Benwang no es diferente.

—Pero eso…

—Bai Yu no se atrevió a discutir debido a la mirada que él le dirigía.

¿En qué estaba pensando, queriendo ser una buena persona ahora?

Vacilante, Bai Yu evadió los ojos de Ouyang Feilong.

—Xiao Yu —su voz era más firme.

Su dedo levantó su barbilla, obligándola a encontrarse con su mirada.

Su hermoso rostro, más encantador que el de los hombres normales, la estudiaba con seriedad.

—¿Sí, Su Alteza?

—Benwang no puede soportar verte convertirte en la de alguien más; benwang no puede soportar ni siquiera un pensamiento.

¿Puedes soportarlo tú?

¿Ver a benwang con otra mujer que no seas tú?

¡La respuesta era no!

No podía soportarlo, y no estaba en la posición de tener que hacerlo.

El muro de la moralidad fue derribado por una sola pregunta…

Ella ya había nacido como la villana.

Si tenía que ser malvada para conseguir su amor…

¡entonces estaba dispuesta a ser malvada de nuevo!

Bai Yu miró su rostro solemne.

Dos pares de ojos se encontraron, intercambiando cada emoción que no necesitaban palabras para transmitir.

No importaba cuán malvada fuera ella, este hombre estaba dispuesto a ser igual que ella.

La calidez se filtró en su corazón…

Respiró hondo para reunir su valor una vez más antes de pronunciar la pregunta que debería estar haciéndole ahora…

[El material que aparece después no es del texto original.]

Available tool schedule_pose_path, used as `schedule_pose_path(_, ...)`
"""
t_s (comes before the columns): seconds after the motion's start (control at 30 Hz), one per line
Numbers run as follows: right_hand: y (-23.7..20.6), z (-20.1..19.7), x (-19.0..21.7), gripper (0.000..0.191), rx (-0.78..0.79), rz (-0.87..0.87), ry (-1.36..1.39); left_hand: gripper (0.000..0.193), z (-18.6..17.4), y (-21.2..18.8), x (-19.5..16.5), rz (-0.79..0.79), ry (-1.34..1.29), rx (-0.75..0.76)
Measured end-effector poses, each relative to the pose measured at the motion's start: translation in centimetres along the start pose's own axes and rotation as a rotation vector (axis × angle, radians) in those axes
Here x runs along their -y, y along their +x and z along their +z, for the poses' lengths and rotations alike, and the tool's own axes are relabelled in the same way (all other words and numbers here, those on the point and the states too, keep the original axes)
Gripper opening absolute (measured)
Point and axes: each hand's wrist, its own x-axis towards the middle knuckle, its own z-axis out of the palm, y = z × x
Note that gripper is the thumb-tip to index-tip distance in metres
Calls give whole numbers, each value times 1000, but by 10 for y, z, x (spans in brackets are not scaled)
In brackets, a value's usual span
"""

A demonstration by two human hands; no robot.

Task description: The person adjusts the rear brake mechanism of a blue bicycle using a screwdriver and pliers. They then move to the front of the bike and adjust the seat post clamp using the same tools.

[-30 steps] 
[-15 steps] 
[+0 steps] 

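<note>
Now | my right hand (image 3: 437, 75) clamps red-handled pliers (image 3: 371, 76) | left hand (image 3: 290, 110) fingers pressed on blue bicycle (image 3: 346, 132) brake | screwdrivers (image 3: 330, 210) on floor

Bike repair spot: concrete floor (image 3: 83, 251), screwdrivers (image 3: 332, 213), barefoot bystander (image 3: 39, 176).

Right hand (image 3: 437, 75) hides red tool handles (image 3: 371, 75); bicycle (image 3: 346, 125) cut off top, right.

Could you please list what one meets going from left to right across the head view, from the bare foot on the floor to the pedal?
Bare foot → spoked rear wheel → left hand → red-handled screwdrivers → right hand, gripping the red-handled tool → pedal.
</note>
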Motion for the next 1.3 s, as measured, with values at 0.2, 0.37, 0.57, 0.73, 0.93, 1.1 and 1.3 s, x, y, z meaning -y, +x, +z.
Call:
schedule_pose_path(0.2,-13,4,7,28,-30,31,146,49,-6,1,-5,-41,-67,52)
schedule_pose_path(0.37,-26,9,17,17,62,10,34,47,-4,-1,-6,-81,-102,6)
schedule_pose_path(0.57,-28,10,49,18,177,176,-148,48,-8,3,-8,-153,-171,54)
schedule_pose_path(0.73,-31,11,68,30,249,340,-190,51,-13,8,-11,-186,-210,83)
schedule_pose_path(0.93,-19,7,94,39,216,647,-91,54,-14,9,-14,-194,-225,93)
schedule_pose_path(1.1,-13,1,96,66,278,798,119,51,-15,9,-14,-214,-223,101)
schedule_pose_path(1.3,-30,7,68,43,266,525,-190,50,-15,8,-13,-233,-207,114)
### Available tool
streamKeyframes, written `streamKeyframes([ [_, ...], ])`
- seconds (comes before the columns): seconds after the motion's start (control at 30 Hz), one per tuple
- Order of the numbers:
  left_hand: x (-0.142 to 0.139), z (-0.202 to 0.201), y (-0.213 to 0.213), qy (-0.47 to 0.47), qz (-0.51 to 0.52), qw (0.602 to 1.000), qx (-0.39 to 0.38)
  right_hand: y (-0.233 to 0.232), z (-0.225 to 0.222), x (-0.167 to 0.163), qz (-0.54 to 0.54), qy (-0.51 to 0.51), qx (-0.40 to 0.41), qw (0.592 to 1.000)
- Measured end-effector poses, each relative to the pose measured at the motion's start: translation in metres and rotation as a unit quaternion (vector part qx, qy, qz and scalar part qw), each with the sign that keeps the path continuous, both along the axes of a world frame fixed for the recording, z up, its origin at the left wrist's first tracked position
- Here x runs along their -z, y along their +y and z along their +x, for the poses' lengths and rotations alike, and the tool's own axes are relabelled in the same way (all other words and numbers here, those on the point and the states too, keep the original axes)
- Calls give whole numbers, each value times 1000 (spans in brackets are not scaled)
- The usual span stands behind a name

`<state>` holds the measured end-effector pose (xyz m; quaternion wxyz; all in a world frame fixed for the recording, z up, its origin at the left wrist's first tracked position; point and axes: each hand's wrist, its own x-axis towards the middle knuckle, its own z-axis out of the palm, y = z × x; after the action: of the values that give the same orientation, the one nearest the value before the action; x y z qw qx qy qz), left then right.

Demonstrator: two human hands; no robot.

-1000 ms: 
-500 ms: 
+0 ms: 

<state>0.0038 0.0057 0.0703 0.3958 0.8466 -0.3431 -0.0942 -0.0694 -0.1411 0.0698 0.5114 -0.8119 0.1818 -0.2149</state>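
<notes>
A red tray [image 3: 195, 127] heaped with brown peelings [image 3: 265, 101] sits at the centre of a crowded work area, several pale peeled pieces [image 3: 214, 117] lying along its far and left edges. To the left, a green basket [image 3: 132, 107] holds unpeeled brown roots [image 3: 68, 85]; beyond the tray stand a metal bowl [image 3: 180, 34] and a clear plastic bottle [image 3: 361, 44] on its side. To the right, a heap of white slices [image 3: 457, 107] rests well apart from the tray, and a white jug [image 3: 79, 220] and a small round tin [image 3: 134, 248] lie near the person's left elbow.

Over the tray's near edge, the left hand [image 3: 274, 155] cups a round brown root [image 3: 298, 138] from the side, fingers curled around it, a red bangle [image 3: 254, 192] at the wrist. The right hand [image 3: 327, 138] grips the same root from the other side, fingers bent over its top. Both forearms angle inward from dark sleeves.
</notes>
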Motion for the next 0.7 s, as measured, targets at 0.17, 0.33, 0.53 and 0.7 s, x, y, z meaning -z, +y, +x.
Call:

Las simples palabras que unirían eternamente dos corazones.

—Feilong…

¿Abandonarás tu libertad por mí?

Aquella primera vez, había hecho la pregunta equivocada, y eso llevó a un gran malentendido.

Si Bai Yu hubiera hecho esta pregunta a Ouyang Feilong desde el principio…

—Xiao Yu…

—Ouyang Feilong le habría respondido esto a Bai Yu desde el principio—.

Ya no tengo libertad, desde el día en que te conocí.